What is the difference between prohibited AI uses and high-risk AI under TRAIGA?
TRAIGA does not use a tiered risk classification system like the EU AI Act. Instead, it identifies a specific set of prohibited practices that apply broadly to any person conducting business in or serving Texas residents, rather than imposing requirements based on risk level.
How does aligning with the NIST AI Risk Management Framework protect my organization under TRAIGA?
Substantial compliance with the NIST AI RMF (specifically the Generative AI Profile) creates a rebuttable presumption of reasonable care under TRAIGA Section 552.105. Documented alignment is the most defensible compliance strategy the statute provides.
Can individuals or competitors sue my company for TRAIGA violations?
No. TRAIGA explicitly provides no private right of action. Only the Texas Attorney General has enforcement authority, meaning civil litigation from affected individuals or competitors is not a risk under this statute — but AG enforcement is.

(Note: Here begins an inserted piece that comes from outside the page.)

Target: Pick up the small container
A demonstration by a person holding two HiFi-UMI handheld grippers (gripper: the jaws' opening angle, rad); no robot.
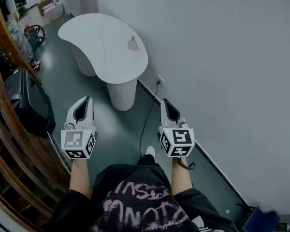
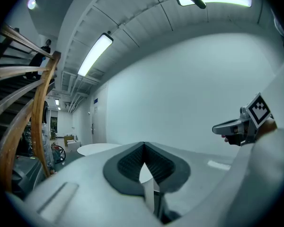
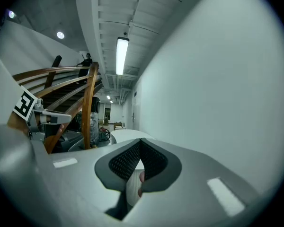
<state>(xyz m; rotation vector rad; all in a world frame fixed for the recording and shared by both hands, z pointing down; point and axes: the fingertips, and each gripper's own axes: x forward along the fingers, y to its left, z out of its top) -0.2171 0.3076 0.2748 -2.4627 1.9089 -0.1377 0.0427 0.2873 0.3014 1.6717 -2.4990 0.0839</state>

What should boards do right now to prepare for TRAIGA compliance before January 2026?
Start with four actions:
- Commission an AI system inventory
- Assign named executive accountability for AI governance
- Begin NIST AI RMF alignment
- Add AI risk reporting to the board oversight cadence
Under TRAIGA's intent-based standard, documentation is the compliance posture. Every step needs a paper trail.